Work required: Please reproduce exactly the lines that begin the listing below, up to and including the line where "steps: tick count" occurs.

Recorded data:
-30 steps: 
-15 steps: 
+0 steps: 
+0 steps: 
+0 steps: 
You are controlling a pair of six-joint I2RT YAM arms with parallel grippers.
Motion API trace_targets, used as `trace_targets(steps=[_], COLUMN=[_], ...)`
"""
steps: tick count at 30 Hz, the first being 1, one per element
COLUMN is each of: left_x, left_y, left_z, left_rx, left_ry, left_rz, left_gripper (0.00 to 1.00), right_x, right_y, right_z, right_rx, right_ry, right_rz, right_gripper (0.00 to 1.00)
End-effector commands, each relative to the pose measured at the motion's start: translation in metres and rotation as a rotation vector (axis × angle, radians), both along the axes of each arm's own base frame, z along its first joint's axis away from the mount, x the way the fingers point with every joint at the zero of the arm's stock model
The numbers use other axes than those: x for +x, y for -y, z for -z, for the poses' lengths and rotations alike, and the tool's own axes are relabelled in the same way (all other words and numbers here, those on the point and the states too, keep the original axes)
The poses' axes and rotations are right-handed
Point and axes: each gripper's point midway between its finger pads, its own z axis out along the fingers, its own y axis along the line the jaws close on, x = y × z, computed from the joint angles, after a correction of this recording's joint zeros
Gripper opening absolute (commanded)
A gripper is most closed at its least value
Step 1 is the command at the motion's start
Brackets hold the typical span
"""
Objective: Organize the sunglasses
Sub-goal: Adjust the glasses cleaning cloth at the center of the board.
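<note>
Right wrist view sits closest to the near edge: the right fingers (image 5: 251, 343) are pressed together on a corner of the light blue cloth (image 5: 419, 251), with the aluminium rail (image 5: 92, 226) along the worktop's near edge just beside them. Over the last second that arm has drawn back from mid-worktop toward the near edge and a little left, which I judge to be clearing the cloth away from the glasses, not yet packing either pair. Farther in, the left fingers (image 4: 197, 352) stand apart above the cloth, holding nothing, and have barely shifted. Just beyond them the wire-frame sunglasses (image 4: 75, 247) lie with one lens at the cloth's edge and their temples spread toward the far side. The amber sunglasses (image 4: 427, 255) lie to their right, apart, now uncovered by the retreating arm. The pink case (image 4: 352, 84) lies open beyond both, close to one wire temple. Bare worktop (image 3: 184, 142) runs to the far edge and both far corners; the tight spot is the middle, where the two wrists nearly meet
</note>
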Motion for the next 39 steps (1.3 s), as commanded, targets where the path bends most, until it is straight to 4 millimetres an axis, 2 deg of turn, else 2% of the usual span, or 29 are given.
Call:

Solution for this exercise:
-30 steps: 
-15 steps: 
+0 steps: 
+0 steps: 
+0 steps: 
You are controlling a pair of six-joint I2RT YAM arms with parallel grippers.
Motion API trace_targets, used as `trace_targets(steps=[_], COLUMN=[_], ...)`
"""
steps: tick count at 30 Hz, the first being 1, one per element

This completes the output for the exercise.